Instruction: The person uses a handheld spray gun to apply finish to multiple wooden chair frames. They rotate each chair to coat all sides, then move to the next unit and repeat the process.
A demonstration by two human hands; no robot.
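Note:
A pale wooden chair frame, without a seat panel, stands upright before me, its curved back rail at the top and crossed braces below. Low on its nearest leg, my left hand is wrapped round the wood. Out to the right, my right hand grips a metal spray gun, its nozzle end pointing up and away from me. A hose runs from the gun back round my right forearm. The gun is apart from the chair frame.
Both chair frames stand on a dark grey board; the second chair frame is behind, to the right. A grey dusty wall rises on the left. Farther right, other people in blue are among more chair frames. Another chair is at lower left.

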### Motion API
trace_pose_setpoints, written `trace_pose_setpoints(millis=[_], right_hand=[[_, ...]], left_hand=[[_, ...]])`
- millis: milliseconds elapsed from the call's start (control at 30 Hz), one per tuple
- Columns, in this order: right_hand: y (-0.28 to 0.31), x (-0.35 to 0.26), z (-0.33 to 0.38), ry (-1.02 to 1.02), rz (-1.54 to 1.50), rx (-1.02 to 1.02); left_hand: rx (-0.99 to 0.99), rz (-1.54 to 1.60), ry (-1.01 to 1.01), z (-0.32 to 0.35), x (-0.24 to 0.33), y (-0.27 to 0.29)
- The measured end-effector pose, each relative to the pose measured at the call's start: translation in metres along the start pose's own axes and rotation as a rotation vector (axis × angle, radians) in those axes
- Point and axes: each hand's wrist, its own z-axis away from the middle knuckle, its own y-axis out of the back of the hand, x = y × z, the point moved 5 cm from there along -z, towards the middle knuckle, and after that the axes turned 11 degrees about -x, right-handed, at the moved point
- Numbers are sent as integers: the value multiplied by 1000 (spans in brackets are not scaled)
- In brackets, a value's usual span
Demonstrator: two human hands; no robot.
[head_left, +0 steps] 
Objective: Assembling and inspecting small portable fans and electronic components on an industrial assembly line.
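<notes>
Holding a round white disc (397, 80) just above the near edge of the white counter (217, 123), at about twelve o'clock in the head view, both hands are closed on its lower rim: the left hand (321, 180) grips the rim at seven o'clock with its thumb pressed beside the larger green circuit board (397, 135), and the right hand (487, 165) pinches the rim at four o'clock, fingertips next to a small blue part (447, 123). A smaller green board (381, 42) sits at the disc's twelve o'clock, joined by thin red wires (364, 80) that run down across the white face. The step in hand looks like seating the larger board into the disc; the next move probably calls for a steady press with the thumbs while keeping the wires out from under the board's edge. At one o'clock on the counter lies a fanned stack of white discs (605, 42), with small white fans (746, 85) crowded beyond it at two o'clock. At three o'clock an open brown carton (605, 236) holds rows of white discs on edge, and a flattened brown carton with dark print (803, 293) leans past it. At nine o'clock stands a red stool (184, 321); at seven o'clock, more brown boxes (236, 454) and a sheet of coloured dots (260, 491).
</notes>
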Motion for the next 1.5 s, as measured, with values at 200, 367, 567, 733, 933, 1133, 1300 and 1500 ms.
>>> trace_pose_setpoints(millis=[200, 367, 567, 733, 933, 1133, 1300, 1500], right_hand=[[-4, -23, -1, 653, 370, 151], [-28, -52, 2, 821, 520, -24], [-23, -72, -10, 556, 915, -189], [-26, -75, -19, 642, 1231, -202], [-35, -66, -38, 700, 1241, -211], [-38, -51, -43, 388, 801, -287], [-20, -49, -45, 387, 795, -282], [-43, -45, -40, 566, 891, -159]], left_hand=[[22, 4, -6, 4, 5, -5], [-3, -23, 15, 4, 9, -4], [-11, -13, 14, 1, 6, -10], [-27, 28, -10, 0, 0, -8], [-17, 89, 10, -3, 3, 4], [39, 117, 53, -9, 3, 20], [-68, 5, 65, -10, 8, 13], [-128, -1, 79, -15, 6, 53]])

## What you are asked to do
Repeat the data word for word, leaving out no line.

## Answer box
Instruction: The person uses a handheld spray gun to apply finish to multiple wooden chair frames. They rotate each chair to coat all sides, then move to the next unit and repeat the process.
A demonstration by two human hands; no robot.
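Note:
A pale wooden chair frame, without a seat panel, stands upright before me, its curved back rail at the top and crossed braces below. Low on its nearest leg, my left hand is wrapped round the wood. Out to the right, my right hand grips a metal spray gun, its nozzle end pointing up and away from me. A hose runs from the gun back round my right forearm. The gun is apart from the chair frame.
Both chair frames stand on a dark grey board; the second chair frame is behind, to the right. A grey dusty wall rises on the left. Farther right, other people in blue are among more chair frames. Another chair is at lower left.
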
### Motion API
trace_pose_setpoints, written `trace_pose_setpoints(millis=[_], right_hand=[[_, ...]], left_hand=[[_, ...]])`
- millis: milliseconds elapsed from the call's start (control at 30 Hz), one per tuple
- Columns, in this order: right_hand: y (-0.28 to 0.31), x (-0.35 to 0.26), z (-0.33 to 0.38), ry (-1.02 to 1.02), rz (-1.54 to 1.50), rx (-1.02 to 1.02); left_hand: rx (-0.99 to 0.99), rz (-1.54 to 1.60), ry (-1.01 to 1.01), z (-0.32 to 0.35), x (-0.24 to 0.33), y (-0.27 to 0.29)
- The measured end-effector pose, each relative to the pose measured at the call's start: translation in metres along the start pose's own axes and rotation as a rotation vector (axis × angle, radians) in those axes
- Point and axes: each hand's wrist, its own z-axis away from the middle knuckle, its own y-axis out of the back of the hand, x = y × z, the point moved 5 cm from there along -z, towards the middle knuckle, and after that the axes turned 11 degrees about -x, right-handed, at the moved point
- Numbers are sent as integers: the value multiplied by 1000 (spans in brackets are not scaled)
- In brackets, a value's usual span
Demonstrator: two human hands; no robot.
[head_left, +0 steps] 
Objective: Assembling and inspecting small portable fans and electronic components on an industrial assembly line.
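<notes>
Holding a round white disc (397, 80) just above the near edge of the white counter (217, 123), at about twelve o'clock in the head view, both hands are closed on its lower rim: the left hand (321, 180) grips the rim at seven o'clock with its thumb pressed beside the larger green circuit board (397, 135), and the right hand (487, 165) pinches the rim at four o'clock, fingertips next to a small blue part (447, 123). A smaller green board (381, 42) sits at the disc's twelve o'clock, joined by thin red wires (364, 80) that run down across the white face. The step in hand looks like seating the larger board into the disc; the next move probably calls for a steady press with the thumbs while keeping the wires out from under the board's edge. At one o'clock on the counter lies a fanned stack of white discs (605, 42), with small white fans (746, 85) crowded beyond it at two o'clock. At three o'clock an open brown carton (605, 236) holds rows of white discs on edge, and a flattened brown carton with dark print (803, 293) leans past it. At nine o'clock stands a red stool (184, 321); at seven o'clock, more brown boxes (236, 454) and a sheet of coloured dots (260, 491).
</notes>
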Motion for the next 1.5 s, as measured, with values at 200, 367, 567, 733, 933, 1133, 1300 and 1500 ms.
>>> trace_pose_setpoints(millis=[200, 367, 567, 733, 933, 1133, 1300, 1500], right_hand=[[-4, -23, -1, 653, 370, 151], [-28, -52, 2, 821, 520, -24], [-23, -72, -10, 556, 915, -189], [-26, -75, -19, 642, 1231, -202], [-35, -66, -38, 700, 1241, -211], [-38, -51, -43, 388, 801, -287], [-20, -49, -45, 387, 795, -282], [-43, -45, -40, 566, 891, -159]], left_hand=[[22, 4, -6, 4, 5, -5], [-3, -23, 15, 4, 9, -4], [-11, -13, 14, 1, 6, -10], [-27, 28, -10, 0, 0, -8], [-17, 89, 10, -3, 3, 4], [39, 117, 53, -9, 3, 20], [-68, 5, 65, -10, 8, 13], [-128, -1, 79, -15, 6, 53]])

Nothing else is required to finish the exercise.